Data items
=== Section Start ===

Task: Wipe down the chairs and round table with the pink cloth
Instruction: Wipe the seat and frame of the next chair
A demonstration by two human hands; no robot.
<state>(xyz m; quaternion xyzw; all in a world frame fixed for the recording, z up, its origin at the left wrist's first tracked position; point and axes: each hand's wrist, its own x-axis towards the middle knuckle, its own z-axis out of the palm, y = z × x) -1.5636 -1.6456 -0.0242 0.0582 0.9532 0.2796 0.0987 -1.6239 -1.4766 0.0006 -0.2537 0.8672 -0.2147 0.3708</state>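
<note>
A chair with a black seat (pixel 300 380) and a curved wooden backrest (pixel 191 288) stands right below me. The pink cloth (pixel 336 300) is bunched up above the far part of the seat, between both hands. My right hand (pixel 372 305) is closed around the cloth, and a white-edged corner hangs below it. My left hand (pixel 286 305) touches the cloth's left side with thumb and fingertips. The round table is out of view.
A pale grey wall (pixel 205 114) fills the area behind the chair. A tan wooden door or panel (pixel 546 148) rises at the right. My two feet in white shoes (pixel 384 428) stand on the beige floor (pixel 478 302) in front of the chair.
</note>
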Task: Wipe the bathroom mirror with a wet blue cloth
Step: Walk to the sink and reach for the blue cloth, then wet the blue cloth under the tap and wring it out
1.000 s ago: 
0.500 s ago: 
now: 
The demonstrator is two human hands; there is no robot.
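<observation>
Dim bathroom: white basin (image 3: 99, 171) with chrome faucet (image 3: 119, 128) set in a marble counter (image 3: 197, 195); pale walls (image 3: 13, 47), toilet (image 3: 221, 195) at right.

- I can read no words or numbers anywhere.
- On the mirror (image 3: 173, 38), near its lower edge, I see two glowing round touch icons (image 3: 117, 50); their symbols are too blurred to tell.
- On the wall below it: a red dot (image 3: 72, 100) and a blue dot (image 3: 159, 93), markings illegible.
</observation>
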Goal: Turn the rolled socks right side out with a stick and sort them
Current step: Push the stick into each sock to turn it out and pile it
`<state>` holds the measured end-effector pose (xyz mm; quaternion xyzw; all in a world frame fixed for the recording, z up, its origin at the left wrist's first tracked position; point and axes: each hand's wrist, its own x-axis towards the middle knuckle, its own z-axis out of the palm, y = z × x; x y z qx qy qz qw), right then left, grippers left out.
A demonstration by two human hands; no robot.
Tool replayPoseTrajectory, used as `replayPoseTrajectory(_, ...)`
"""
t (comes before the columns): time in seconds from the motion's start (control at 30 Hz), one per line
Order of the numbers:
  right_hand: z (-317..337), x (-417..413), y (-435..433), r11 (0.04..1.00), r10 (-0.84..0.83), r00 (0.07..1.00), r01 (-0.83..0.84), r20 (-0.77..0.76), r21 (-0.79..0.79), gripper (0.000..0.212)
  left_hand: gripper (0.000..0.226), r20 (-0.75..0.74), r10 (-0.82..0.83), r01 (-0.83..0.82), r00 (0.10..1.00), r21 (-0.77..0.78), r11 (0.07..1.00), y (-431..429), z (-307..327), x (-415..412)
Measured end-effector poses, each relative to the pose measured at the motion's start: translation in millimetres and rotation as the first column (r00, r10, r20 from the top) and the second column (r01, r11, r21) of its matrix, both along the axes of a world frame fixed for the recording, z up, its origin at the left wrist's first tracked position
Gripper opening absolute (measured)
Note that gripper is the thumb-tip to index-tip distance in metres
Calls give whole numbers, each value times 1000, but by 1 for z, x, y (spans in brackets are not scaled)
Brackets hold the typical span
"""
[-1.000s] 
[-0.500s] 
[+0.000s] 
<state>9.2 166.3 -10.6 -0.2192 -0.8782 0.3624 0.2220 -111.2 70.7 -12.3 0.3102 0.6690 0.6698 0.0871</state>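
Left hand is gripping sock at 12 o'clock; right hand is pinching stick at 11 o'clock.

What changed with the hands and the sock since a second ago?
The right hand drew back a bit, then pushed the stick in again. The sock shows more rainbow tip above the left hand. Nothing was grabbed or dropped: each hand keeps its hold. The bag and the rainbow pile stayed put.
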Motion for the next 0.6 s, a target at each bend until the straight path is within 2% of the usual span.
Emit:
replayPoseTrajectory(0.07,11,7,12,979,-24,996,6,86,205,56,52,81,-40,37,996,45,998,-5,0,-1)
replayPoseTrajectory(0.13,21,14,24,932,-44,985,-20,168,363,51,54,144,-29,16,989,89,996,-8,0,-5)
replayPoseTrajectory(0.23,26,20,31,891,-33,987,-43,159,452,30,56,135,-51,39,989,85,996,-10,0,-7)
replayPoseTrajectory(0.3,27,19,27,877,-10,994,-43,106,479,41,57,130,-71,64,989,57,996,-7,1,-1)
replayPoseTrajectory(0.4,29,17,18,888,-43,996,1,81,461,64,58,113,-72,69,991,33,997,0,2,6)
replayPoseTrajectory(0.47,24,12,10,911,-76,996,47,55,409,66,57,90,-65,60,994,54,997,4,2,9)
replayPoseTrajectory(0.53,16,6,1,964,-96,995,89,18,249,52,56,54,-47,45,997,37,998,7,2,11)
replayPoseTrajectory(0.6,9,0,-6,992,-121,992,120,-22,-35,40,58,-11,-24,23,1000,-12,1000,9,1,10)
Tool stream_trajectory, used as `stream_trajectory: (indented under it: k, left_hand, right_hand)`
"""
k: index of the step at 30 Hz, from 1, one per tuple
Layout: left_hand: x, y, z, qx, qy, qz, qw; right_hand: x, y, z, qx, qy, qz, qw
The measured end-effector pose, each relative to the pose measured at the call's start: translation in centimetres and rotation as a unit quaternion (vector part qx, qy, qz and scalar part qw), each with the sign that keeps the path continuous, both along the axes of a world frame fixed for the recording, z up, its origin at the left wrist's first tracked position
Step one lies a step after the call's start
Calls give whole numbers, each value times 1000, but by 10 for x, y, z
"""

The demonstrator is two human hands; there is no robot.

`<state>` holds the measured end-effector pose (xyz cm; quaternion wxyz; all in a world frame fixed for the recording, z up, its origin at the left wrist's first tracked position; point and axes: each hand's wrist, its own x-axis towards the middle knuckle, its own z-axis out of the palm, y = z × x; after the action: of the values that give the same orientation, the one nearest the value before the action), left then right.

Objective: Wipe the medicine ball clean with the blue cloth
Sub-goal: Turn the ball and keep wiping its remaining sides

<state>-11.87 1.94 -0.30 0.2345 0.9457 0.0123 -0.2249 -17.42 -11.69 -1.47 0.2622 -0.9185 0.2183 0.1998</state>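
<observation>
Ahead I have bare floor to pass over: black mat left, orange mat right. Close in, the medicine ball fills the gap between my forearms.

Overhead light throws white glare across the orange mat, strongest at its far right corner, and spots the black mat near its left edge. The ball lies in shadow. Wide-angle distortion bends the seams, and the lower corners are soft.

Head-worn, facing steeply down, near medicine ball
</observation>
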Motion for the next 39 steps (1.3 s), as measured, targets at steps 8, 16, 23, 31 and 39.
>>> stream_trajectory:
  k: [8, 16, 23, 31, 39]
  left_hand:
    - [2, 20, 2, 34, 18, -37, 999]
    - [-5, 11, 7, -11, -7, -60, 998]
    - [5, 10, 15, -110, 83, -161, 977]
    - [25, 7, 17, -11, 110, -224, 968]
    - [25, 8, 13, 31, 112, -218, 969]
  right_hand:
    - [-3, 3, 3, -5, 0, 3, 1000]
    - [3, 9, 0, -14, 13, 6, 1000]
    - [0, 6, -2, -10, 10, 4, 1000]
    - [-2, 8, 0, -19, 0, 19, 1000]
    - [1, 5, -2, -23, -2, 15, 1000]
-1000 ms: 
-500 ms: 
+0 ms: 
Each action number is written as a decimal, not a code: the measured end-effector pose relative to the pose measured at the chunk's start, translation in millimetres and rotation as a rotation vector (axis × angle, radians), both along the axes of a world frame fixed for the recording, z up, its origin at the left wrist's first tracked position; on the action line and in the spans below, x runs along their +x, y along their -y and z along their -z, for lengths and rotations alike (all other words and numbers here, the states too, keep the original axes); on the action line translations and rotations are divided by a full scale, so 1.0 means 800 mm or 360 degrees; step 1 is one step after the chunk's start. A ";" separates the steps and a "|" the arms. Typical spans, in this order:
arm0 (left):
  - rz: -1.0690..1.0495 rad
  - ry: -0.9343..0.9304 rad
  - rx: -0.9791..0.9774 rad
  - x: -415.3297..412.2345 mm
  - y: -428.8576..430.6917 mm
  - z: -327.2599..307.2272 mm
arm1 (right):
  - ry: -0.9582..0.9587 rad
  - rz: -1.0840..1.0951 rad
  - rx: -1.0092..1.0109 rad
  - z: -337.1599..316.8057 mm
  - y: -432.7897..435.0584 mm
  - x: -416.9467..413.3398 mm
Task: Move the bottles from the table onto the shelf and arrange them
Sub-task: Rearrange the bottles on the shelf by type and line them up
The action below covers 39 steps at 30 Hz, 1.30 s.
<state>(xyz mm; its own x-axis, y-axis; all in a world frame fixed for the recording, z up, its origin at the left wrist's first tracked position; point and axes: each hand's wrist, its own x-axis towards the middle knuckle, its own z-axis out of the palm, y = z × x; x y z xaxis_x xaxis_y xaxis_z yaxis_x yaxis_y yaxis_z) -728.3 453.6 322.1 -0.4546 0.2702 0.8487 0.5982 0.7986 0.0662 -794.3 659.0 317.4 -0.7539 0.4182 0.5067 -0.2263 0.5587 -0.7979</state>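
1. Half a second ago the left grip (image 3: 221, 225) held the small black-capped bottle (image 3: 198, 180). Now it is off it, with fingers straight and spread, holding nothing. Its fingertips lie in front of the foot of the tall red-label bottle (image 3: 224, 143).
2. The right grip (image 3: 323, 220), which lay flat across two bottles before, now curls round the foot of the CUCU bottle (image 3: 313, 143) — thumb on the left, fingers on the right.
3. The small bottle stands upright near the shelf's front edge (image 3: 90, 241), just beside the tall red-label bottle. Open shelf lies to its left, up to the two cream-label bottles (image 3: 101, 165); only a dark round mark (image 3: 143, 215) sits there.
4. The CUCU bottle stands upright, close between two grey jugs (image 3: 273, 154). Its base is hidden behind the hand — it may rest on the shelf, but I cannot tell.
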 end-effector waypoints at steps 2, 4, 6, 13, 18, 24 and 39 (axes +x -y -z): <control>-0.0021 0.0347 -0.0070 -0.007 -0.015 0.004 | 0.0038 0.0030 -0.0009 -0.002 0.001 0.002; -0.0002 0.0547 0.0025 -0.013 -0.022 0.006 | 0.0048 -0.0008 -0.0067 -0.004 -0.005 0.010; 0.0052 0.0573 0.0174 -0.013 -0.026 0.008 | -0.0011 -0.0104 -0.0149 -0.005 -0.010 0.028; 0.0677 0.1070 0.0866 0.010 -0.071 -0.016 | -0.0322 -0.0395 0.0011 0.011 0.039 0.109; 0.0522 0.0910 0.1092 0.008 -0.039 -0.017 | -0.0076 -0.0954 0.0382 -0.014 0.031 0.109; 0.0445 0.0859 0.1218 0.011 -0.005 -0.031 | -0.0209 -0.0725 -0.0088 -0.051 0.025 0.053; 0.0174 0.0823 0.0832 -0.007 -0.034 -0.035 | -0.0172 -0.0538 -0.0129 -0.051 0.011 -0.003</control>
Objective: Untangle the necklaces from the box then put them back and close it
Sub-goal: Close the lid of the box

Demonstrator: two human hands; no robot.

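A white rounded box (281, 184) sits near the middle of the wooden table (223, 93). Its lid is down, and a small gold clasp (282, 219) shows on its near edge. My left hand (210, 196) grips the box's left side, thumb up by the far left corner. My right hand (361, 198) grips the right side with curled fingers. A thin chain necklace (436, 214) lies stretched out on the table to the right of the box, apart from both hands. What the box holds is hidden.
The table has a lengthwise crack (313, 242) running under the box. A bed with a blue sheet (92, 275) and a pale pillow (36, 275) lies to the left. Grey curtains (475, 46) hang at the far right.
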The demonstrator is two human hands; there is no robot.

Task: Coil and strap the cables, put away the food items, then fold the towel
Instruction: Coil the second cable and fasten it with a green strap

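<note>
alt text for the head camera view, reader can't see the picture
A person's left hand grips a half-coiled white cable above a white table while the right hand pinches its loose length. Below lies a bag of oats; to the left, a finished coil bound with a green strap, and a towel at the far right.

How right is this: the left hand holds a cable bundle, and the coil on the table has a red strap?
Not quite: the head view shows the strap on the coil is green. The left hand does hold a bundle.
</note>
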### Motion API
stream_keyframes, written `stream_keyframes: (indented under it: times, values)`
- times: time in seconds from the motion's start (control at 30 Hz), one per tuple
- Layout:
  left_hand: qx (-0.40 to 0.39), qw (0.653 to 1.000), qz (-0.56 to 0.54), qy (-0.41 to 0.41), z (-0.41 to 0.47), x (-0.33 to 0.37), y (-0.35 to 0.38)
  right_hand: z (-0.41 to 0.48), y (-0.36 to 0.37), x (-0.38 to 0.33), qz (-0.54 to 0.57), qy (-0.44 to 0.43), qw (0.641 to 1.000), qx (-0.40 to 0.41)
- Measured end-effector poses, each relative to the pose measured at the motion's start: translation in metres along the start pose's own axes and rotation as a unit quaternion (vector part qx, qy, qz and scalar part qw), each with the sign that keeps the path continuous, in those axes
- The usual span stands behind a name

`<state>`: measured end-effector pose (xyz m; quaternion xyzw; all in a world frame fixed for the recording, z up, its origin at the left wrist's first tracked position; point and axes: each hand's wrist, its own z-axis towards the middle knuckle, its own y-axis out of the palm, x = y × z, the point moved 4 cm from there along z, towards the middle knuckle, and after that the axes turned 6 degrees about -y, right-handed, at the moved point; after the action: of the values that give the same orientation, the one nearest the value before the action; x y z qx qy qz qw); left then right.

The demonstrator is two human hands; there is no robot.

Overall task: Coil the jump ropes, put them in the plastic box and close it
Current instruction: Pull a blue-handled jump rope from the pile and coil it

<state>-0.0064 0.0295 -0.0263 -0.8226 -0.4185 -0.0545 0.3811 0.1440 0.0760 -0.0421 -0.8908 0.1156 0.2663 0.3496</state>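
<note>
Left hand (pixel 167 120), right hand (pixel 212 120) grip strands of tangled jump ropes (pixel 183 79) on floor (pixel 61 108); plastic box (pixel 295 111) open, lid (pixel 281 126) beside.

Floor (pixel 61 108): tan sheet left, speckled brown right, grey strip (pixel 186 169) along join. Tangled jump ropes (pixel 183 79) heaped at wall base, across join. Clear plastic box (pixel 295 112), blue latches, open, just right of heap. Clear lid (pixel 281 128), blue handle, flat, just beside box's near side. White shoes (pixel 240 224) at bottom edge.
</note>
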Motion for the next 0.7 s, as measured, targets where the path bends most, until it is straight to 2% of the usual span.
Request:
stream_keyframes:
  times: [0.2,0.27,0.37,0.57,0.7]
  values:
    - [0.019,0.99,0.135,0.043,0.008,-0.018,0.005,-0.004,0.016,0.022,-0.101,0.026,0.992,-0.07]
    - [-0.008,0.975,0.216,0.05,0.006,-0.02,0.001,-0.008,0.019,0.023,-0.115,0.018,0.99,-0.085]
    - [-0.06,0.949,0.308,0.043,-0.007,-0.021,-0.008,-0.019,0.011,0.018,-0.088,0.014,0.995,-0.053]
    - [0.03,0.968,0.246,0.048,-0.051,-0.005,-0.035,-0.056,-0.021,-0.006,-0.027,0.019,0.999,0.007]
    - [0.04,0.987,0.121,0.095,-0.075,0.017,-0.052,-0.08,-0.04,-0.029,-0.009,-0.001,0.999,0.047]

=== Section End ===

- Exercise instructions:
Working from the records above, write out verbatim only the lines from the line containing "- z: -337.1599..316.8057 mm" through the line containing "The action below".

- Written response:
  - z: -337.1599..316.8057 mm
  - y: -432.7897..435.0584 mm
  - x: -416.9467..413.3398 mm
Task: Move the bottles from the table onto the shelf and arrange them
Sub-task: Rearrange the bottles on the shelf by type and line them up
The action below covers 39 steps at 30 Hz, 1.30 s.

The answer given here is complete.